_REQUIRED WORK_
Until the line containing "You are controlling" has been reproduced, keep reproducing each line of the material below exactly, starting with the first.
STORED DATA: Begin
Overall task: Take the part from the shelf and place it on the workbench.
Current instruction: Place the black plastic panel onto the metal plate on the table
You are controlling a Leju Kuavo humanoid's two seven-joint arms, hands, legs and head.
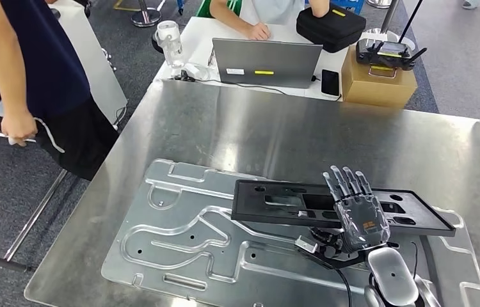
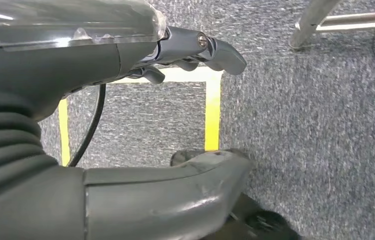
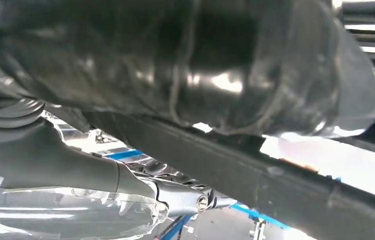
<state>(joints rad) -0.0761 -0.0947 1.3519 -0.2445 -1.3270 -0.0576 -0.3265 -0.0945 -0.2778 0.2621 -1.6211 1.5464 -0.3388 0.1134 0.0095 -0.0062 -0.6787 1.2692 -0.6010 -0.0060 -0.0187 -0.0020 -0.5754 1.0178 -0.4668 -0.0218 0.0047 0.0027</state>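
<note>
The part is a flat black frame with cut-outs, held level just above a large grooved aluminium plate that lies on the steel workbench. My right hand grips the frame near its right half, fingers laid over its top. In the right wrist view the frame's dark edge runs across the picture, with that hand's fingers against it. My left hand hangs over grey carpet, thumb and fingers apart, holding nothing.
Behind the workbench, a white table carries a laptop, a phone, a black case and a cardboard box with a controller on it. One person stands at the left; another sits behind the laptop. Yellow tape marks the floor.
</note>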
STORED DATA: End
_REPLY TO THE TASK_
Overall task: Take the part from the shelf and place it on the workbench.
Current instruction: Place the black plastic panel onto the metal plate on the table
You are controlling a Leju Kuavo humanoid's two seven-joint arms, hands, legs and head.

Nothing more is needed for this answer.